> [Exercise prompt]
Return the data below in full, exactly as it stands.

******************************

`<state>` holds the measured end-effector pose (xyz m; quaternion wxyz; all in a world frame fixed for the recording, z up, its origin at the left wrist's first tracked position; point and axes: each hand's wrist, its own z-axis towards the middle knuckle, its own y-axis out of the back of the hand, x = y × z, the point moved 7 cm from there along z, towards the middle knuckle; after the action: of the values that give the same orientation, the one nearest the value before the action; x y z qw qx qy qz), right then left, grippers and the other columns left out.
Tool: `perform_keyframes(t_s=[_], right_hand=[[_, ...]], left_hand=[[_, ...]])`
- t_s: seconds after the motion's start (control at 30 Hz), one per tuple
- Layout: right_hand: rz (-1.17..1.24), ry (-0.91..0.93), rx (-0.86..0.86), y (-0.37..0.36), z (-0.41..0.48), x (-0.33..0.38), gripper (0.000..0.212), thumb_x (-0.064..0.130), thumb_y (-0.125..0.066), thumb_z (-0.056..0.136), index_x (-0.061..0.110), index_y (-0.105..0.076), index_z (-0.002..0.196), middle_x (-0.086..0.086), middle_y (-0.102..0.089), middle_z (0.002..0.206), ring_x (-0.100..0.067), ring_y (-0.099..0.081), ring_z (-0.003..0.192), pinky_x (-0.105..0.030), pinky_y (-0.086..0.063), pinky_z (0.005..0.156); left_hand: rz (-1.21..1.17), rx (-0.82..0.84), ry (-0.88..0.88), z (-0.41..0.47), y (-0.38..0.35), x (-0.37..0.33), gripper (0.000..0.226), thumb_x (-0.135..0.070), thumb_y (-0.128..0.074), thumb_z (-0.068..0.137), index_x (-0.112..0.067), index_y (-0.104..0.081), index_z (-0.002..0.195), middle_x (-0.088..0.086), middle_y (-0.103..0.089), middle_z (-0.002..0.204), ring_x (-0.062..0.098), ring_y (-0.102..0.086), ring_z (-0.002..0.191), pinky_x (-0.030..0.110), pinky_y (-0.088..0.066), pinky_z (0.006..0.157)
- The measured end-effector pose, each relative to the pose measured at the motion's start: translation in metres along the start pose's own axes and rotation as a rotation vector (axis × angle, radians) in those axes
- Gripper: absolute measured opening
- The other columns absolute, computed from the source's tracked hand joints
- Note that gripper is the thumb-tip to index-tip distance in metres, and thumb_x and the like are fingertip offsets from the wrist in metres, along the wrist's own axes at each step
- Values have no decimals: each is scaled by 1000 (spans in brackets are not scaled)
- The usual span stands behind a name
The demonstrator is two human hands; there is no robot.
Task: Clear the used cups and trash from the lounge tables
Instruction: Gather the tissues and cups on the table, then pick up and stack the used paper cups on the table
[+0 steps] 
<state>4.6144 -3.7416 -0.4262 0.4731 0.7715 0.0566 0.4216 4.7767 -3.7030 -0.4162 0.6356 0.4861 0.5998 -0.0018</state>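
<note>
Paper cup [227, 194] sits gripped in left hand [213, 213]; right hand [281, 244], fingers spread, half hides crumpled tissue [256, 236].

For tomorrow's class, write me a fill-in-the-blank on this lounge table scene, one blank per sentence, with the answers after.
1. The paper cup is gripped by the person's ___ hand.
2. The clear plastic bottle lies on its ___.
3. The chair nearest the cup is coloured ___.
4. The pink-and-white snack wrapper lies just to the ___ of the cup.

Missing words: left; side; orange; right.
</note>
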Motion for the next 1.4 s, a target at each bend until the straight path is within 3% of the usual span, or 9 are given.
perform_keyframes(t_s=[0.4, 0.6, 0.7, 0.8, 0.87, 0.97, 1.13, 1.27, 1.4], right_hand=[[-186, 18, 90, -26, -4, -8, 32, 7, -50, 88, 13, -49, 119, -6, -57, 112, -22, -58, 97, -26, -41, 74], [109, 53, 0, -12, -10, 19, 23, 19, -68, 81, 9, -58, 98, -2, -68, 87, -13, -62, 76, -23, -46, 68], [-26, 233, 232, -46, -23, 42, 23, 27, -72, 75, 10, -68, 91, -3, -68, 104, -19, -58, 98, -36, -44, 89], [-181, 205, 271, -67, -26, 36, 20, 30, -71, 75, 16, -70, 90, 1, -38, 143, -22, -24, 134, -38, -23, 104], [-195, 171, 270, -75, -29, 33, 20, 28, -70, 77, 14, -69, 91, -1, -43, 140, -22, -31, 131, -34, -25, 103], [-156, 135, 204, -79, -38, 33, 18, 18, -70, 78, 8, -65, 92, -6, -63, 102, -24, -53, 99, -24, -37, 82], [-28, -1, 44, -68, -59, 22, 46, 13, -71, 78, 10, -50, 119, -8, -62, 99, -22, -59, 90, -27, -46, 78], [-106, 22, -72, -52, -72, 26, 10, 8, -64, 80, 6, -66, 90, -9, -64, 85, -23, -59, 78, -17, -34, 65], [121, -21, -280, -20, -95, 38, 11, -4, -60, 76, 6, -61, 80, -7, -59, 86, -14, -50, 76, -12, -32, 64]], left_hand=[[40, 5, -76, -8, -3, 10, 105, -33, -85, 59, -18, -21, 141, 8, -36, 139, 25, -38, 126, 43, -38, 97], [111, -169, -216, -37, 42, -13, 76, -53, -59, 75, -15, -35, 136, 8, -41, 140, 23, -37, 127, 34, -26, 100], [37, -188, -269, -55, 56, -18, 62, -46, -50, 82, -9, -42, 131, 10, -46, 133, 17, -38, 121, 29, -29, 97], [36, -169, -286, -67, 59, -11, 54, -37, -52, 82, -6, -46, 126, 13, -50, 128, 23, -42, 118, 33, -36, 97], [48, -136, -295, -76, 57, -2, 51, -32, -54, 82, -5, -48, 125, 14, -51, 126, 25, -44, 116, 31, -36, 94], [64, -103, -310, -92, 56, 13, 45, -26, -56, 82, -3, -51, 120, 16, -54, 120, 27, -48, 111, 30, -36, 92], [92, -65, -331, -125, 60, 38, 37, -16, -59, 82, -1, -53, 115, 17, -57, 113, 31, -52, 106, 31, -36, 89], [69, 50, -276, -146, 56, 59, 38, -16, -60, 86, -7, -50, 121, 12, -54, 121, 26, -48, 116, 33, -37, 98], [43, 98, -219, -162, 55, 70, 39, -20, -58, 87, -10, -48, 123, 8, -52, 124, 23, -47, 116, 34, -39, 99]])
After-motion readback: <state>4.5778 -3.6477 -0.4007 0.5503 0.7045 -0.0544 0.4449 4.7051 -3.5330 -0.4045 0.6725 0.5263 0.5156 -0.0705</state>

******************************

> [Response to the task]
`<state>` holds the measured end-effector pose (xyz m; quaternion wxyz; all in a world frame fixed for the recording, z up, its origin at the left wrist's first tracked position; point and axes: each hand's wrist, its own z-axis towards the middle knuckle, its own y-axis out of the back of the hand, x = y × z, the point moved 7 cm from there along z, towards the middle knuckle; after the action: of the values that give the same orientation, the one nearest the value before the action; x y z qw qx qy qz), right then left, grippers and the other columns left out.
Tool: `perform_keyframes(t_s=[_], right_hand=[[_, ...]], left_hand=[[_, ...]])`
- t_s: seconds after the motion's start (control at 30 Hz), one per tuple
- Layout: right_hand: rz (-1.17..1.24), ry (-0.91..0.93), rx (-0.86..0.86), y (-0.37..0.36), z (-0.41..0.48), x (-0.33..0.38), gripper (0.000..0.212), thumb_x (-0.064..0.130), thumb_y (-0.125..0.066), thumb_z (-0.056..0.136), index_x (-0.061..0.110), index_y (-0.105..0.076), index_z (-0.002..0.196), middle_x (-0.086..0.086), middle_y (-0.102..0.089), middle_z (0.002..0.206), ring_x (-0.100..0.067), ring_y (-0.099..0.081), ring_z (-0.003..0.192), pinky_x (-0.105..0.030), pinky_y (-0.086..0.063), pinky_z (0.005..0.156); left_hand: rz (-1.21..1.17), rx (-0.82..0.84), ry (-0.88..0.88), z (-0.41..0.47), y (-0.38..0.35), x (-0.37..0.33), gripper (0.000..0.226), thumb_x (-0.135..0.070), thumb_y (-0.128..0.074), thumb_z (-0.068..0.137), index_x (-0.112..0.067), index_y (-0.104..0.081), index_z (-0.002..0.195), middle_x (-0.088..0.086), middle_y (-0.103..0.089), middle_z (-0.002..0.204), ring_x (-0.062..0.098), ring_y (-0.102..0.086), ring_z (-0.002..0.191), pinky_x (-0.030..0.110), pinky_y (-0.088..0.066), pinky_z (0.006..0.157)
- The measured end-effector pose, each relative to the pose measured at the motion's start: translation in metres along the start pose's own axes and rotation as a rotation vector (axis × angle, radians) in those axes
- Gripper: absolute measured opening
- The other columns absolute, computed from the source's tracked hand joints
- Note that gripper is the thumb-tip to index-tip distance in metres, and thumb_x and the like are fingertip offsets from the wrist in metres, along the wrist's own axes at each step
- Values have no decimals: each is scaled by 1000 (spans in brackets are not scaled)
- The usual span stands behind a name
The demonstrator is two human hands; there is no robot.
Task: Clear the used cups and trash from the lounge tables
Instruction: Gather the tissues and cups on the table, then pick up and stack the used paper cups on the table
[+0 steps] 
<state>4.6144 -3.7416 -0.4262 0.4731 0.7715 0.0566 0.4216 4.7767 -3.7030 -0.4162 0.6356 0.4861 0.5998 -0.0018</state>
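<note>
Paper cup [227, 194] sits gripped in left hand [213, 213]; right hand [281, 244], fingers spread, half hides crumpled tissue [256, 236].

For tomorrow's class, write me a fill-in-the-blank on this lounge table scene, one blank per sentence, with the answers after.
1. The paper cup is gripped by the person's ___ hand.
2. The clear plastic bottle lies on its ___.
3. The chair nearest the cup is coloured ___.
4. The pink-and-white snack wrapper lies just to the ___ of the cup.

Missing words: left; side; orange; right.
</note>
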Motion for the next 1.4 s, a target at each bend until the straight path is within 3% of the usual span, or 9 are given.
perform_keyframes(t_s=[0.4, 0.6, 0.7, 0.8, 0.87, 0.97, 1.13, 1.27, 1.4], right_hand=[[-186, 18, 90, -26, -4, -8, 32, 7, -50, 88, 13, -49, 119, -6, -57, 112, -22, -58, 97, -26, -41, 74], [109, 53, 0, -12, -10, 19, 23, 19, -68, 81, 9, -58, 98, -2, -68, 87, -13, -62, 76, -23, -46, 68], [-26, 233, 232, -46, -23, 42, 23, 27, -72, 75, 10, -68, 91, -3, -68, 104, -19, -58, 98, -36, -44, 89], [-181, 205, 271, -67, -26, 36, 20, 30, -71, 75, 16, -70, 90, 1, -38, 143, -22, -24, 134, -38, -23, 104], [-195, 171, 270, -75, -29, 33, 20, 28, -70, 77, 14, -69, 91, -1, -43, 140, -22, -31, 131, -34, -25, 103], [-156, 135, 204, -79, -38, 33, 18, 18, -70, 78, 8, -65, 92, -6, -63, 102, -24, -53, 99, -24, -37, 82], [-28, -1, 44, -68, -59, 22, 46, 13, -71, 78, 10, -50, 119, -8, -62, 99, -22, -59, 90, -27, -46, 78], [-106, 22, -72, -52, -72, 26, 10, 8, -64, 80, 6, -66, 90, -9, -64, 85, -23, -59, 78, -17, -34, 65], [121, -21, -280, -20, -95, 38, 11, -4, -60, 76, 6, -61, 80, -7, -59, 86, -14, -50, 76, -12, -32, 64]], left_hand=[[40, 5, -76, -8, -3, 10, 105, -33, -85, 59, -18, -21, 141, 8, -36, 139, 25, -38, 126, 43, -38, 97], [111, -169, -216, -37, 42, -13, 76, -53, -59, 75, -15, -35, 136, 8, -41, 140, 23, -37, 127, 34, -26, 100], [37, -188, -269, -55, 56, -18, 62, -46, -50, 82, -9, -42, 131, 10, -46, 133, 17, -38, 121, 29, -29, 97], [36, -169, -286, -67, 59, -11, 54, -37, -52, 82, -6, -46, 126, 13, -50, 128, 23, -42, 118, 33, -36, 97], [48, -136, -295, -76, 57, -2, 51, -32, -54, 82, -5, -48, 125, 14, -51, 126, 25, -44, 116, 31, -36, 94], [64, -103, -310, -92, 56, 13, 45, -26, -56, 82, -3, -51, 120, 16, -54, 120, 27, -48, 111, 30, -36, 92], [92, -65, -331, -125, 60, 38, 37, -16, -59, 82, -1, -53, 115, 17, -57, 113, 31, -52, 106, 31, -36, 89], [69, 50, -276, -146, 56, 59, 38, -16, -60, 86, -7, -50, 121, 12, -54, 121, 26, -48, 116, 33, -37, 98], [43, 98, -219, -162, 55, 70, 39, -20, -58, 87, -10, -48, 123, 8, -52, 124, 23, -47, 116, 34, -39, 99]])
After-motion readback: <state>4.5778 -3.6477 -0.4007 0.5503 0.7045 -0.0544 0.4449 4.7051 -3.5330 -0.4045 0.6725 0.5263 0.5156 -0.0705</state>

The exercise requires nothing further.